The failure of a certain ‘multi-kulti’ approach in Germany does not mean the West is wrong to insist on minority inclusion in Southeast Europe, argues Florian Bieber in this article from Balkan Insight. He refers to the German Chancellor, Angela Merkel when on 16 October she declared at a congress of the Young Christian Democrats, that “Multiculturalism is dead”. Actually not to be mislead by certain interpretation here is a literally translated quote:

We are a country that invited guest workers to come to Germany in the 1960s. Now they live among us. For a while we kidded ourselves. We said: They won’t stay, they’ll be gone at some point. But that is not the reality. And most certainly the approach failed to say: We’ll do a multi-kulti thing here; we’ll just live next to and detached from each other and declare how happy we are with each other – this approach has failed, utterly failed. Angela Merkel

Germans are not known for their humor, but they do do irony and sarcasm, says Thomas Kleine-Brockhoff, the Senior Director for Policy Programs at the German Marshall Fund. “Both traits rarely convey in translation. But the video of the speech reveals that Merkel displayed utter sarcasm when she disparaged the “multi-kulti thing” as a hippie vision of peace, love, and brotherhood, as some sort of German adaptation of a multi-ethnic Haight Ashbury,” says expert.

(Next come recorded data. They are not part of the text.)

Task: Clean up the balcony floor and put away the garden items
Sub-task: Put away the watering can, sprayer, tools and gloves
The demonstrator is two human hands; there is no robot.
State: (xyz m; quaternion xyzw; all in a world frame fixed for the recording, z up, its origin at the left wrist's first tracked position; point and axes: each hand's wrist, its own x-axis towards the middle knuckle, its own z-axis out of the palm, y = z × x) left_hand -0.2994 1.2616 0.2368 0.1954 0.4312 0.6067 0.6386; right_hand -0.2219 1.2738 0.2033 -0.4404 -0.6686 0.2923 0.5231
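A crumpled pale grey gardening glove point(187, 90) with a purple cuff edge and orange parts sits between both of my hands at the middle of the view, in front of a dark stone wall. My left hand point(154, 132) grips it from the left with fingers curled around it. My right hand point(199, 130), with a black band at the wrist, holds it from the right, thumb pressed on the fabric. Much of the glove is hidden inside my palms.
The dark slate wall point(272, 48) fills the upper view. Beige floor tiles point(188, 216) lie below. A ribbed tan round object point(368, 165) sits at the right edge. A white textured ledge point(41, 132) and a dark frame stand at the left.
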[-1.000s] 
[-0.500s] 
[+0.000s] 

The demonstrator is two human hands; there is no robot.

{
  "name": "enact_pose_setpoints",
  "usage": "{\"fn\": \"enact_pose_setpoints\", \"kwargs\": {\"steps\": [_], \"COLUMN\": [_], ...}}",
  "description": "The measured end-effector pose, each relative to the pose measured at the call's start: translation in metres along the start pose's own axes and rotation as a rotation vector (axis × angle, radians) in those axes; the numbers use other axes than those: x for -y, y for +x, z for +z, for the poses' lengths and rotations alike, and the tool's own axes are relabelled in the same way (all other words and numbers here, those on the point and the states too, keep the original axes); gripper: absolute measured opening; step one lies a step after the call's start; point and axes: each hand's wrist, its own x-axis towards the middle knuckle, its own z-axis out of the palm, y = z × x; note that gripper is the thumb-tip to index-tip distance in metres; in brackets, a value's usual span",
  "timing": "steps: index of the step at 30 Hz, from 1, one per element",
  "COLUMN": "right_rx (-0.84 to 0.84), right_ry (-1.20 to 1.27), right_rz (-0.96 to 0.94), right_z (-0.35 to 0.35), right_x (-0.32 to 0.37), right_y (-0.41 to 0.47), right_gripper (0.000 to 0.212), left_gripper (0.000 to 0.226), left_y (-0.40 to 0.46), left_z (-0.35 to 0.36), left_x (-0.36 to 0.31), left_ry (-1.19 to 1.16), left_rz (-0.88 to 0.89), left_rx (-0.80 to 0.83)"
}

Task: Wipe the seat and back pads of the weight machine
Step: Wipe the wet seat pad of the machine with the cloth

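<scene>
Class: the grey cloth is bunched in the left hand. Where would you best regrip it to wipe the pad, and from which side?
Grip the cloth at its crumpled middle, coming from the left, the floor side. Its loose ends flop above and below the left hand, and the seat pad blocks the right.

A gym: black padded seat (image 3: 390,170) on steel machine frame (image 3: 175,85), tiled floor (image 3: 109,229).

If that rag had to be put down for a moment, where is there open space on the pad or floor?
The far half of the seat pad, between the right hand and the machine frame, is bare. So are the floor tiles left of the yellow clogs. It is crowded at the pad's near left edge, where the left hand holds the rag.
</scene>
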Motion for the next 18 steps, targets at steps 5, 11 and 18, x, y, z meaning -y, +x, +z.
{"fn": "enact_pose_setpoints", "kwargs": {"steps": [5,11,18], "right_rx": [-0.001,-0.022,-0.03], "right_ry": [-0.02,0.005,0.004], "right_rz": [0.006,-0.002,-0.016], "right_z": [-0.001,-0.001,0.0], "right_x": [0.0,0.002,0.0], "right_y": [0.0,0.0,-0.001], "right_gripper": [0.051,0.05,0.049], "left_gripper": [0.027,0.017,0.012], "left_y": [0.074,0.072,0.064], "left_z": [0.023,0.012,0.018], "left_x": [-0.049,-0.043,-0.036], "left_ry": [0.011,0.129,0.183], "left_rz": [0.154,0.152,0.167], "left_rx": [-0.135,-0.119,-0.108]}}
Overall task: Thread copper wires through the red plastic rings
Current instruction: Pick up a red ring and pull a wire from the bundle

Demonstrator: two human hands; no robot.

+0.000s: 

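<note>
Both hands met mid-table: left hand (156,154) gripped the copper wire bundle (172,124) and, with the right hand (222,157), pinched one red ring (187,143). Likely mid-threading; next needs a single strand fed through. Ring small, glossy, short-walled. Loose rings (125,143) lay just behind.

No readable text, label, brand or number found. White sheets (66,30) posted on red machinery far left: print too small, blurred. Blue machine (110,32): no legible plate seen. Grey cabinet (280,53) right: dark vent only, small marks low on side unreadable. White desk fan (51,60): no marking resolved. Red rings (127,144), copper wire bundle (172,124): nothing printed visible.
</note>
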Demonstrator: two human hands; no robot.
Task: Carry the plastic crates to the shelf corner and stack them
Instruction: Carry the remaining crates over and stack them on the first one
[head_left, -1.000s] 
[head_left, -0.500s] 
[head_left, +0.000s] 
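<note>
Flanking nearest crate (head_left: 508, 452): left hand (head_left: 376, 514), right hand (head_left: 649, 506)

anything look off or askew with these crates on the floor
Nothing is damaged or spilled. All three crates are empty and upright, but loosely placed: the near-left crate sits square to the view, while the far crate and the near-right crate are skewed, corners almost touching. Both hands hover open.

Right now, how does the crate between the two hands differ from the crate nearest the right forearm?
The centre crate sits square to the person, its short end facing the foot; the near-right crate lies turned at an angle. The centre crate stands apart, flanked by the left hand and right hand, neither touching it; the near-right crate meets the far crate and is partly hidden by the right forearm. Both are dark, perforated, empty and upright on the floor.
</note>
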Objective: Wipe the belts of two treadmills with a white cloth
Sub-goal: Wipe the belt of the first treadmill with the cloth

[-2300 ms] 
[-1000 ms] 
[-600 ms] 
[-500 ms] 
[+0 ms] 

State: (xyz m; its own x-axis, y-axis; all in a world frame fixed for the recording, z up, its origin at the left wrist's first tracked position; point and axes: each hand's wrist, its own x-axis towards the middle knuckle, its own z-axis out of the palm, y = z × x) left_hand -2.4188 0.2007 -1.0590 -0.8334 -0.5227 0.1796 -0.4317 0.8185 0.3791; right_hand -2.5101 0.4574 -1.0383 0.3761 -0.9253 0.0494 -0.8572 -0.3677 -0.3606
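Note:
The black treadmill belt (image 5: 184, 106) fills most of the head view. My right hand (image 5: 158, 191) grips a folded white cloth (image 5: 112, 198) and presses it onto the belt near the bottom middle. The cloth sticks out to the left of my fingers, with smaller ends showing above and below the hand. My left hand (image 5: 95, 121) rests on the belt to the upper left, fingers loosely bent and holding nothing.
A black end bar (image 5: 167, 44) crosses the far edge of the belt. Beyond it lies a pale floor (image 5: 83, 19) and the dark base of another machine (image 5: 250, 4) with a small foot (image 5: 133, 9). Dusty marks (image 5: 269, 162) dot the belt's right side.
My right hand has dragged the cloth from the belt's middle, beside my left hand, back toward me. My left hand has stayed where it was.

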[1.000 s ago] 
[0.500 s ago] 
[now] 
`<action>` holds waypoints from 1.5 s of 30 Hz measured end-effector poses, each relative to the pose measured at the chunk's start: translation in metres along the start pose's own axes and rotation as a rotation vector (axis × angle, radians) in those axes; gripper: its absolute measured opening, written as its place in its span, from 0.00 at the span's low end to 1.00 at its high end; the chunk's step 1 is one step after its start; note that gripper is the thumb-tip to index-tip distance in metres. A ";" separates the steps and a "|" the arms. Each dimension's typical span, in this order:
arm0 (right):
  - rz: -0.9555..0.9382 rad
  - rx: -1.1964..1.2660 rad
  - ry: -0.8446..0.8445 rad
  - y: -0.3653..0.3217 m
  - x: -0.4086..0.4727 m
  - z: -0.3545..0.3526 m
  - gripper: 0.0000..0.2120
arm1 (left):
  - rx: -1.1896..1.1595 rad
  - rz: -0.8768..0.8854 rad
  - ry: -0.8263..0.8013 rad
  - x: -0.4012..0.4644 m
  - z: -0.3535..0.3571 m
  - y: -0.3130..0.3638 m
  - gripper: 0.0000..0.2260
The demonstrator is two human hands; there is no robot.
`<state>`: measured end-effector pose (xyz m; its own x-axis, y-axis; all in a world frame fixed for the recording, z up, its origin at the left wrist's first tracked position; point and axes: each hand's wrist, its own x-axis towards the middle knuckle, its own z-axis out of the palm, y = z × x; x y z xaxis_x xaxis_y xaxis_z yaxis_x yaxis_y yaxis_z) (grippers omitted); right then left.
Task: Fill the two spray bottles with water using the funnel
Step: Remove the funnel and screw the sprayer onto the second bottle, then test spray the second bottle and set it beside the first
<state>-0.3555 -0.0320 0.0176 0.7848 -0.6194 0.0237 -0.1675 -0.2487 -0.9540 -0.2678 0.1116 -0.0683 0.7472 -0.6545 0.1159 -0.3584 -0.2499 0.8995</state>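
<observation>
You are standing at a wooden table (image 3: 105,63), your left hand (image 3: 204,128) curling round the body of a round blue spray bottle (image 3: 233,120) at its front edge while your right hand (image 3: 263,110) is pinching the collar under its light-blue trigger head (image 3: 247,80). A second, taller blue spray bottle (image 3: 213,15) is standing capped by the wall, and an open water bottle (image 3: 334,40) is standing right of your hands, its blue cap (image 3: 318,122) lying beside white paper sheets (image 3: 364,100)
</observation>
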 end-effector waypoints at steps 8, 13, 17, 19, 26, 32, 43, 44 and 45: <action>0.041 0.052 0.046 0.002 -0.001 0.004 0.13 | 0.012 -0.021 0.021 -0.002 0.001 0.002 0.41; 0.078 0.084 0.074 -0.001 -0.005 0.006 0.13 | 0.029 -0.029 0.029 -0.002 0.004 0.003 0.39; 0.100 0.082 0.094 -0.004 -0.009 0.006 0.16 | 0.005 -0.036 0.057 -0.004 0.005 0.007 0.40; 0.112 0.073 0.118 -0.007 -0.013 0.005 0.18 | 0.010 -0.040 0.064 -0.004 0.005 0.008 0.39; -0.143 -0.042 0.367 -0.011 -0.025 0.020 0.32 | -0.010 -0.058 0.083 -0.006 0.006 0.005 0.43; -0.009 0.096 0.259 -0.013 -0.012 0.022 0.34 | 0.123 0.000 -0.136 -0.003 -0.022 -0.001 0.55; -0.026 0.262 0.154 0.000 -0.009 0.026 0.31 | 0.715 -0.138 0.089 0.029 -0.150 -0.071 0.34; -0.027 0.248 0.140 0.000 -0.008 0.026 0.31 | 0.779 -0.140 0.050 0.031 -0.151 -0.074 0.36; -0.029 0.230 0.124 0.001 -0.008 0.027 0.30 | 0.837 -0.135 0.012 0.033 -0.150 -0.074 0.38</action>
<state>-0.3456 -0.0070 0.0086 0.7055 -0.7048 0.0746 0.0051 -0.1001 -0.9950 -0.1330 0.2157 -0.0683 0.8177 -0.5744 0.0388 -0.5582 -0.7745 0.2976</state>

A FEW months ago Germans were basking in the positive glow cast by their multicultural football team, writes The Economist. They did not quite win the World Cup but did pretty well “with a part-Ghanaian defender, a midfielder with Turkish roots and a striker from Poland”. What a great advertisement for a Germany “open to the world”, the Economist goes on. “Now suddenly the talk is of an immigrant-bashing, Islam-hating Germany nostalgic for the firm leadership of the 1940s. Why? And which is the real Germany?”

Chancellor Angela Merkel claimed that Germany’s multiculturalism “utterly failed” but many Germans whose parents came from Turkey complain that they have never really been made welcome, writes Telegraph.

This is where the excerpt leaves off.